§ **EXERCISE DESCRIPTION**
An exact, complete printout of the listing is wanted, minus its images.

§ **DATA BELOW**
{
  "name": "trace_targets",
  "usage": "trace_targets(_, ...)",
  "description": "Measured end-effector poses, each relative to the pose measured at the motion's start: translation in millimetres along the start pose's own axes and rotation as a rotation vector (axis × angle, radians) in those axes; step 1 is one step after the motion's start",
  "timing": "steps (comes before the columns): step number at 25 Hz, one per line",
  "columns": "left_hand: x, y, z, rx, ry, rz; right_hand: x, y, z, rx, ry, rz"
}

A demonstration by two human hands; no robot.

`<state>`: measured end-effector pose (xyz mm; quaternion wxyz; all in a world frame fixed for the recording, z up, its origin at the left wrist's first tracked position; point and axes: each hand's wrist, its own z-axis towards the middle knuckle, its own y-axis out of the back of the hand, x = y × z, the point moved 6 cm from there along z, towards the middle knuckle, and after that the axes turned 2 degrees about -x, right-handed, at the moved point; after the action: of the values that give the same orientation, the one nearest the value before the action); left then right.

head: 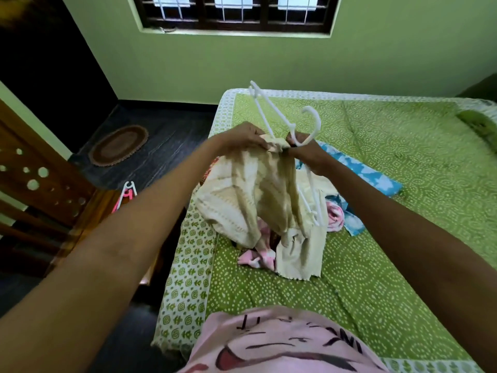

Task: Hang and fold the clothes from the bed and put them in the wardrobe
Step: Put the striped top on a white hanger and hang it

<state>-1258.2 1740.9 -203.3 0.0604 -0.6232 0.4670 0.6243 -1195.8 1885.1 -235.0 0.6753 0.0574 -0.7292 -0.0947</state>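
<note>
A cream knitted garment hangs in the air above the bed. My left hand grips its bunched top edge. My right hand holds a white plastic hanger at the base of its hook, right beside the garment's top. One hanger arm sticks up and away; the other runs down inside or behind the cloth. Under the garment lie a pink and white piece and a blue and white patterned cloth.
The bed has a green dotted sheet. More hangers, pink and white, rest by the dark wooden furniture at the left. A brown oval mat lies on the dark floor. A green pillow sits far right.
</note>
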Motion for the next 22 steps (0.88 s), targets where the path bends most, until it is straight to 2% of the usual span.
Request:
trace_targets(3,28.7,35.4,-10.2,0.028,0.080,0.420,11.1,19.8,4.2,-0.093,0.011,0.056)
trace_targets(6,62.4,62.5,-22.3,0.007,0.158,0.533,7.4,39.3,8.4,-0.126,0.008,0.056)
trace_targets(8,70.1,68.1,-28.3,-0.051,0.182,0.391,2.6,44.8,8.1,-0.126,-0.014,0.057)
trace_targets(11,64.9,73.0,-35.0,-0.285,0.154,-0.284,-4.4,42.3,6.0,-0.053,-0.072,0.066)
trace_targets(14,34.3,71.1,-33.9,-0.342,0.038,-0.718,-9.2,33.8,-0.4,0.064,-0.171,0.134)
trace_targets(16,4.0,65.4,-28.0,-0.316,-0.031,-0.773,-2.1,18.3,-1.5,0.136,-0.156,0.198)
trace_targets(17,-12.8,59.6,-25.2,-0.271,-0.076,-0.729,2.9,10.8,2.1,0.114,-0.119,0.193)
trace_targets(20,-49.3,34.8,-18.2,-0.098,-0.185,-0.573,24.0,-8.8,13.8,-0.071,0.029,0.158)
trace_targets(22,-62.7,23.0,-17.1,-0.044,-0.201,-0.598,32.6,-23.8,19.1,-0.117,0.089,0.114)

§ **RESULT FOR THIS TASK**
{
  "name": "trace_targets",
  "usage": "trace_targets(_, ...)",
  "description": "Measured end-effector poses, each relative to the pose measured at the motion's start: translation in millimetres along the start pose's own axes and rotation as a rotation vector (axis × angle, radians) in those axes; step 1 is one step after the motion's start",
  "timing": "steps (comes before the columns): step number at 25 Hz, one per line",
  "columns": "left_hand: x, y, z, rx, ry, rz; right_hand: x, y, z, rx, ry, rz"
}

A demonstration by two human hands; no robot.

`<state>`: measured end-effector pose (xyz mm; quaternion wxyz; all in a world frame fixed for the recording, z up, its origin at the left wrist's first tracked position; point and axes: each hand's wrist, its own z-axis towards the middle knuckle, its own y-axis out of the back of the hand, x = y × z, the point moved 6 cm from there along z, towards the middle knuckle, and after that the axes turned 2 degrees about -x, right-handed, at the moved point; after the action: of the values that give the same orientation, the one nearest the value before the action); left then right.

head: 

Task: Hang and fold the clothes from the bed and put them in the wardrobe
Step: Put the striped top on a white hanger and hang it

<state>-1258.2 1740.9 -203.3 0.0604 -0.6232 0.4670 0.6243 -1195.8 1885.1 -235.0 0.6753 0.0574 -0.7292 -0.0947</state>
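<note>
A cream knitted garment hangs in the air above the bed. My left hand grips its bunched top edge. My right hand holds a white plastic hanger at the base of its hook, right beside the garment's top. One hanger arm sticks up and away; the other runs down inside or behind the cloth. Under the garment lie a pink and white piece and a blue and white patterned cloth.
The bed has a green dotted sheet. More hangers, pink and white, rest by the dark wooden furniture at the left. A brown oval mat lies on the dark floor. A green pillow sits far right.
</note>
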Motion for the next 22 steps (0.88 s), targets where the path bends most, until it is straight to 2% of the usual span.
Request:
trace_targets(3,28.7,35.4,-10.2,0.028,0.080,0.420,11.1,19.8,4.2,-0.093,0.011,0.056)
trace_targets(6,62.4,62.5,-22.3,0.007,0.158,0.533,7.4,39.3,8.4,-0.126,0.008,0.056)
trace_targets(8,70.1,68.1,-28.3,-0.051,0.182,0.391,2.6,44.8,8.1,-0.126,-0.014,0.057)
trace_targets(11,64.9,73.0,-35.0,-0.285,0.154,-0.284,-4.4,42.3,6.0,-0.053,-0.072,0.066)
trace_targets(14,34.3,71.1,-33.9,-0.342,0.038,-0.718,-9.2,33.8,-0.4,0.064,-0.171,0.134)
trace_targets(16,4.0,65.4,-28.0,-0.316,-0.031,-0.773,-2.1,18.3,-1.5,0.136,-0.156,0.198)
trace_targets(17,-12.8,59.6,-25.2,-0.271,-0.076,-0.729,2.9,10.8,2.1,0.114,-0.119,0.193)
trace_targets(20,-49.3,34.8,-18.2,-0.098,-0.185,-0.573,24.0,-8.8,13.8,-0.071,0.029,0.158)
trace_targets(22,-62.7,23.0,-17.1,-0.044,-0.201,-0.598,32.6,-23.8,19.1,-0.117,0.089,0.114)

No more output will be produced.